Early signs of cardiac dysfunction

Numerous efforts aim at detecting early-stage cardiac impairment, i.e. when anticancer treatment is still modifiable or cardioprotective measures can be introduced⁸ (Figure 6).

Main metabolic targets of early cardiac toxicity and corresponding radiotracers. Abbreviations: ¹¹C-HED, carbon-11-radiolabelled hydroxyephedrine; ¹⁸F-AIF-NOTA-FAPI-04, fluor-18-labelled 1,4,7-triazacyclononane-N,N′,N″-triacetic acid-conjugated FAP inhibitor 04; ¹⁸F-CP18, fluor-18-radiolabelled caspase 3 substrate; ¹⁸F-DHMT, fluor-18-radiolabelled 6-(4-((1-(2-fluoroethyl)-1H-1,2,3-triazol-4-yl)methoxy)phenyl)-5-methyl-5,6-dihydrophenanthridine-3,8-diamine; ¹⁸F-FDG, fluor-18-radiolabelled fluorodeoxyglucose; ¹⁸F-FTPP+, fluor-18-radiolabelled (4-fluorophenyl)triphenylphosphonium; ¹⁸F-FPBT, fluor-18-radiolabelled 3-(3-fluoropropyl)-2-phenyl-2,3-dihydrobenzo[d]thiazole; ⁶⁸Ga-FAPI, gallium-68-radiolabelled fibroblast activation protein inhibitor; ^99mTc, technetium-99m; ¹¹¹In, indium-111; ¹²³I-MIBG, iodine-123 metaiodobenzylguanidine; BMIPP, beta-methyl-iodine-123 phenylpentadecanoic acid; H₂O₂, hydrogen peroxide; O₂, oxygen; O₂-, ion oxide; PET, positron emission tomography; ROS, reactive oxygen species; SOD, superoxide dismutase; SPECT, single-photon emission computed tomography.
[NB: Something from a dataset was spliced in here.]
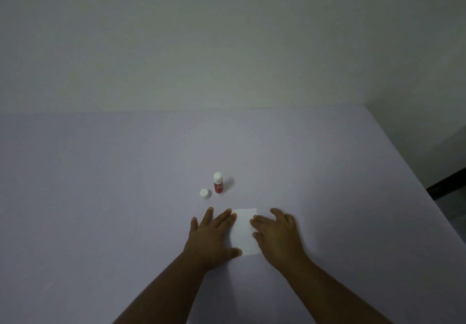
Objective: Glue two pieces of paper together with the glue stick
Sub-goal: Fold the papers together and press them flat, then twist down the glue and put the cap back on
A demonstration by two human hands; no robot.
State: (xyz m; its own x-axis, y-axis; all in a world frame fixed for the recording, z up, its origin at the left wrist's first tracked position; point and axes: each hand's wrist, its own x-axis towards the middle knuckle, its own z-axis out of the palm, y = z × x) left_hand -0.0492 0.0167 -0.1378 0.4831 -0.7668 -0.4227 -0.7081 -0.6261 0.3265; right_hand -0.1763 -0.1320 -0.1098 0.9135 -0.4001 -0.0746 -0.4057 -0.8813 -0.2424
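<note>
While the white paper (244, 233) is pressed flat on the pale lilac table (100, 197), several risks can be judged from how things lie. To the left of the paper, the left hand (210, 238) is laid palm down with fingers spread wide, nothing being held; only its fingertips and thumb are set on the paper's left edge. Beyond the paper and to its left, the white cap (204, 193) is stood apart from the red glue stick (218, 183), which is upright just beside it and uncapped, so drying of the glue is a risk if it is left so. Whether one sheet or two stacked sheets are seen cannot be told; a faint offset at the far edge hints at two, and misalignment could be fixed in place if pressure is uneven. To the right of the paper, the right hand (277, 235) is likewise laid open with fingers spread, its fingertips on the right edge. If either hand is slid rather than lifted, the upper sheet could be dragged or creased.
</note>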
Cardiac diastolic function

Diastolic dysfunction is a potential early marker of LV dysfunction,^173–175 which MUGA can assess. MUGA-derived diastolic function parameters include the peak filling rate, time-to-peak filling rate, and first third filling fraction^57,176–178 that deteriorate before treatment-induced systolic dysfunction.^177,179 However, the inter- and intra-observer reproducibility of ERNA-based diastolic function is moderate,⁵⁷ questioning its utility in the early detection of CTRCD. CZT-based MUGA is promising, providing a highly reproducible assessment of diastolic function in cancer patients.¹⁸⁰ Still, MUGA is not routinely used to assess diastolic function, which can easily be obtained from echocardiography.⁷⁸ However, echocardiography is strongly operator-dependent, hampering its interest in surveillance.⁷⁴ CMR can also assess diastolic function based on LV mass and hypertrophy, LA size and function, mitral inflow and pulmonary venous velocity profiles, as well as myocardial deformation imaging with strain. Additionally, T1 mapping and ECV can be used.¹⁸¹ CMR presents the advantage over echocardiography of highly reproducible and accurate volume measurements without geometrical or flat profile assumptions.¹⁸¹ CMR’s downsides are its restricted availability and the length of sequence acquisitions and image post-processing, limiting its routine use.¹⁸¹

Cardiac sympathetic innervation

Iodine-123 metaiodobenzylguanidine (¹²³I-MIBG) reflects the uptake, storage, and release of norepinephrine in the synaptic cleft,¹⁸² hence allowing cardiac sympathetic innervation imaging.¹⁸³ The main parameter is the heart-to-mediastinum ratio (HMR),^184,185 i.e. the ratio between cardiac ¹²³I-MIBG uptake and a mediastinal reference region of interest. A diminished HMR indicates cardiac sympathetic denervation, either functional (downregulation of post-synaptic β-adrenergic receptors) or due to direct damage (for example, after toxic treatments¹⁸⁶).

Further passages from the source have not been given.